* **WHAT TO DO**
Write out every entry below word for word, leaving nothing out.

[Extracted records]
=-=-=

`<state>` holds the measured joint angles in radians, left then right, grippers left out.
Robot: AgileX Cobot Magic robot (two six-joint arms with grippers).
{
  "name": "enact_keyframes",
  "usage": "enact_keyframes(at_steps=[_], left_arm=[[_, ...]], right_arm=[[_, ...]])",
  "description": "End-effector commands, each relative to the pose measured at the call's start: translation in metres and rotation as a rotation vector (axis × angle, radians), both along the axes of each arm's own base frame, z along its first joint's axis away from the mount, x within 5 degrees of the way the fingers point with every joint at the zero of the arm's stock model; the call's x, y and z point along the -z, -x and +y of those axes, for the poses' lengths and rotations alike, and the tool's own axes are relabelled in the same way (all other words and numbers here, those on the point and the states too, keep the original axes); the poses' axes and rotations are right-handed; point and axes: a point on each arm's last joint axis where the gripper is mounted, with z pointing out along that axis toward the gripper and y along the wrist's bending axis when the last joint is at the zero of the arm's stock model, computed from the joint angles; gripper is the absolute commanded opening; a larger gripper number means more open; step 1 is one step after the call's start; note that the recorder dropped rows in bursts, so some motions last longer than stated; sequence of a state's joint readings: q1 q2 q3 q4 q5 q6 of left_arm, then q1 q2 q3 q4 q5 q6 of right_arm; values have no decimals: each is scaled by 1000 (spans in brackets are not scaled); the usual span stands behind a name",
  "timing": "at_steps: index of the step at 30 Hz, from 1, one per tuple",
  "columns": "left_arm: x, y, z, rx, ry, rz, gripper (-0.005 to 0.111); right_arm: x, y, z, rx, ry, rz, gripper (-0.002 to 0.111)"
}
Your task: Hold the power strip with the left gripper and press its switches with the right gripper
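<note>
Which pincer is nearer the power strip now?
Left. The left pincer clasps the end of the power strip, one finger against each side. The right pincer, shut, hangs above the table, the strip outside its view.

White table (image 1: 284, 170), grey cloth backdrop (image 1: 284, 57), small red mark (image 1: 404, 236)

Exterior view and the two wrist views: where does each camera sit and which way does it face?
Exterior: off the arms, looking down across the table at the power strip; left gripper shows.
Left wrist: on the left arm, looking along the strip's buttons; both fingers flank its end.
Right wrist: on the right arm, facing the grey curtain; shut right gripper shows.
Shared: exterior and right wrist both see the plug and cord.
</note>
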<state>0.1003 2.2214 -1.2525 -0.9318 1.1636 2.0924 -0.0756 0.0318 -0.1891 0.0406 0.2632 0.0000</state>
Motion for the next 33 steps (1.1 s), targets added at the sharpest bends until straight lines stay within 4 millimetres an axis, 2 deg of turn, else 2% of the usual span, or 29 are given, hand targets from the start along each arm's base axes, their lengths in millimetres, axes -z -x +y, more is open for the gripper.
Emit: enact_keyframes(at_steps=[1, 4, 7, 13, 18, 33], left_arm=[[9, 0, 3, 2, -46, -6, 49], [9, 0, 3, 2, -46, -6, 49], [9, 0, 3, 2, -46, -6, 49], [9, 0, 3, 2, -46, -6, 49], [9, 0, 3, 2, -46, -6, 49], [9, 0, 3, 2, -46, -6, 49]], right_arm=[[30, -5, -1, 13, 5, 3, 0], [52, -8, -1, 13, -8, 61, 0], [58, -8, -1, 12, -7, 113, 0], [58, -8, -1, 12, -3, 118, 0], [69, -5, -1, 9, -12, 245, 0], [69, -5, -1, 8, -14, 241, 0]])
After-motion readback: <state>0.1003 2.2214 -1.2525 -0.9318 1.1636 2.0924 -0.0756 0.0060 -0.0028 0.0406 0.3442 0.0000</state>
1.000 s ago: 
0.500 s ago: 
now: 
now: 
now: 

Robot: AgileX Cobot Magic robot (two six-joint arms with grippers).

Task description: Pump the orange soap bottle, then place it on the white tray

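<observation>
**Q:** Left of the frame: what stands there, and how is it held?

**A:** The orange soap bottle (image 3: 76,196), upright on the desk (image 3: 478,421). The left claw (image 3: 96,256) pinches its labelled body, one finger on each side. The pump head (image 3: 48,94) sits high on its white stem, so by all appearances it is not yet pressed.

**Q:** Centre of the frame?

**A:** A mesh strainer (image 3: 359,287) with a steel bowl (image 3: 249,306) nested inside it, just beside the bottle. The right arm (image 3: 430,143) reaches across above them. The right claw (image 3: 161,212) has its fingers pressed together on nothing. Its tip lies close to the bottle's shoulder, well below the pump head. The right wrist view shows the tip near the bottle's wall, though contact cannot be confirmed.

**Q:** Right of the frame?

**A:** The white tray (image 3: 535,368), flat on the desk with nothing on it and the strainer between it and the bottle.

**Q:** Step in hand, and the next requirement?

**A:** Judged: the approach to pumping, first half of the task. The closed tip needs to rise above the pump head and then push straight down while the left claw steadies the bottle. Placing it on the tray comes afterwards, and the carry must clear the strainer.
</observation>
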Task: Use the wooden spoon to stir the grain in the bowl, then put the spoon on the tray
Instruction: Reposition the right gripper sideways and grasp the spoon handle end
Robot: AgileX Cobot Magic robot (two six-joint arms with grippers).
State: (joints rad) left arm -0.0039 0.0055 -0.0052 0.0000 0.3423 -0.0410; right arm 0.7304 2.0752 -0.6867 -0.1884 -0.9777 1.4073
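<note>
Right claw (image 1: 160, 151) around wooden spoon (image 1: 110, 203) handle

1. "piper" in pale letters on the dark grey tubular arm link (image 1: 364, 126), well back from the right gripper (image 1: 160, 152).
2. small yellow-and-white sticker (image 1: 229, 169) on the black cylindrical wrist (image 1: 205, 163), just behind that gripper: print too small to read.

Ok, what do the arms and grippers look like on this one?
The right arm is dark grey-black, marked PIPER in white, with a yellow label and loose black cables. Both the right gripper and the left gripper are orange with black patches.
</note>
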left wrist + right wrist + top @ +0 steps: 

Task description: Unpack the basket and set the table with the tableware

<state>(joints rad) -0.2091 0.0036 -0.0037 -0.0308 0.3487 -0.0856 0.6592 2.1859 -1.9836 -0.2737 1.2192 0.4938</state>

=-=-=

* **RESULT**
`<state>` holds the measured joint angles in radians, left then right, grippers left out.
Robot: AgileX Cobot Magic robot (two six-joint arms with grippers).
{
  "name": "enact_keyframes",
  "usage": "enact_keyframes(at_steps=[_], left_arm=[[_, ...]], right_arm=[[_, ...]])",
  "description": "End-effector commands, each relative to the pose measured at the call's start: translation in metres and rotation as a rotation vector (axis × angle, radians), both along the axes of each arm's own base frame, z along its first joint's axis away from the mount, x within 5 degrees of the way the fingers point with every joint at the zero of the arm's stock model; the call's x, y and z point along the -z, -x and +y of those axes, for the poses' lengths and rotations alike, and the tool's own axes are relabelled in the same way (all other words and numbers here, those on the point and the states too, keep the original axes); the poses' axes and rotations are right-handed; point and axes: a point on each arm's last joint axis where the gripper is mounted, with z pointing out along that axis toward the gripper and y along the wrist's bending axis when the last joint is at the zero of the arm's stock model, computed from the joint angles; gripper is the absolute commanded opening; a larger gripper number means more open; step 1 is one step after the call's start; note that the recorder dropped rows in bursts, so some motions last longer than stated; sequence of a state's joint readings: q1 q2 q3 q4 q5 q6 of left_arm, then q1 q2 q3 q4 q5 q6 of right_arm; values have no decimals: each is scaled by 1000 (spans in brackets are not scaled); the usual span stands behind a name",
  "timing": "at_steps: index of the step at 30 Hz, from 1, one per tuple",
  "columns": "left_arm: x, y, z, rx, ry, rz, gripper (-0.005 to 0.111); right_arm: x, y, z, rx, ry, rz, gripper (-0.002 to 0.111)"
}
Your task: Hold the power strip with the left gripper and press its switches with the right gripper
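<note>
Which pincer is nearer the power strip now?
Left. The left pincer clasps the end of the power strip, one finger against each side. The right pincer, shut, hangs above the table, the strip outside its view.

White table (image 1: 284, 170), grey cloth backdrop (image 1: 284, 57), small red mark (image 1: 404, 236)

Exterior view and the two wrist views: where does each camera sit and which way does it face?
Exterior: off the arms, looking down across the table at the power strip; left gripper shows.
Left wrist: on the left arm, looking along the strip's buttons; both fingers flank its end.
Right wrist: on the right arm, facing the grey curtain; shut right gripper shows.
Shared: exterior and right wrist both see the plug and cord.
</note>
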<state>0.1003 2.2214 -1.2525 -0.9318 1.1636 2.0924 -0.0756 0.0318 -0.1891 0.0406 0.2632 0.0000</state>
Motion for the next 33 steps (1.1 s), targets added at the sharpest bends until straight lines stay within 4 millimetres an axis, 2 deg of turn, else 2% of the usual span, or 29 are given, hand targets from the start along each arm's base axes, their lengths in millimetres, axes -z -x +y, more is open for the gripper.
Emit: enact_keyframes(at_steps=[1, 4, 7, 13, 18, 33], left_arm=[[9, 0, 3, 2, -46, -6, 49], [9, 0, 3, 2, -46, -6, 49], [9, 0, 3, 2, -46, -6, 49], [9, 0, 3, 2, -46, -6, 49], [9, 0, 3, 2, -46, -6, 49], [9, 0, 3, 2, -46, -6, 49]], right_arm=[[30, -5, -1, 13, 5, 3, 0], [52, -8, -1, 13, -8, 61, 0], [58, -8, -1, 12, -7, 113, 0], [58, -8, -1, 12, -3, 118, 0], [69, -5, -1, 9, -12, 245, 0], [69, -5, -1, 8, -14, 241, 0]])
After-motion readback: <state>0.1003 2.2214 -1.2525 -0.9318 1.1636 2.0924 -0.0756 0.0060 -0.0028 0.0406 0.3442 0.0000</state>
1.000 s ago: 
0.500 s ago: 
now: 
now: 
now: 

Robot: AgileX Cobot Magic robot (two six-joint arms with grippers).

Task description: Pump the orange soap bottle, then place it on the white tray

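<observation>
**Q:** Left of the frame: what stands there, and how is it held?

**A:** The orange soap bottle (image 3: 76,196), upright on the desk (image 3: 478,421). The left claw (image 3: 96,256) pinches its labelled body, one finger on each side. The pump head (image 3: 48,94) sits high on its white stem, so by all appearances it is not yet pressed.

**Q:** Centre of the frame?

**A:** A mesh strainer (image 3: 359,287) with a steel bowl (image 3: 249,306) nested inside it, just beside the bottle. The right arm (image 3: 430,143) reaches across above them. The right claw (image 3: 161,212) has its fingers pressed together on nothing. Its tip lies close to the bottle's shoulder, well below the pump head. The right wrist view shows the tip near the bottle's wall, though contact cannot be confirmed.

**Q:** Right of the frame?

**A:** The white tray (image 3: 535,368), flat on the desk with nothing on it and the strainer between it and the bottle.

**Q:** Step in hand, and the next requirement?

**A:** Judged: the approach to pumping, first half of the task. The closed tip needs to rise above the pump head and then push straight down while the left claw steadies the bottle. Placing it on the tray comes afterwards, and the carry must clear the strainer.
</observation>
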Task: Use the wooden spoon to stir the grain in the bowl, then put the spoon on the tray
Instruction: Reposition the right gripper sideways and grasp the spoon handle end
Robot: AgileX Cobot Magic robot (two six-joint arms with grippers).
State: (joints rad) left arm -0.0039 0.0055 -0.0052 0.0000 0.3423 -0.0410; right arm 0.7304 2.0752 -0.6867 -0.1884 -0.9777 1.4073
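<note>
Right claw (image 1: 160, 151) around wooden spoon (image 1: 110, 203) handle

1. "piper" in pale letters on the dark grey tubular arm link (image 1: 364, 126), well back from the right gripper (image 1: 160, 152).
2. small yellow-and-white sticker (image 1: 229, 169) on the black cylindrical wrist (image 1: 205, 163), just behind that gripper: print too small to read.

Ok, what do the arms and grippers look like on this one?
The right arm is dark grey-black, marked PIPER in white, with a yellow label and loose black cables. Both the right gripper and the left gripper are orange with black patches.
</note>
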left wrist + right wrist + top @ +0 steps: 

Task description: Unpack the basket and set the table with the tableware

<state>(joints rad) -0.2091 0.0036 -0.0037 -0.0308 0.3487 -0.0856 0.6592 2.1859 -1.9836 -0.2737 1.2192 0.4938</state>

This answer is now complete.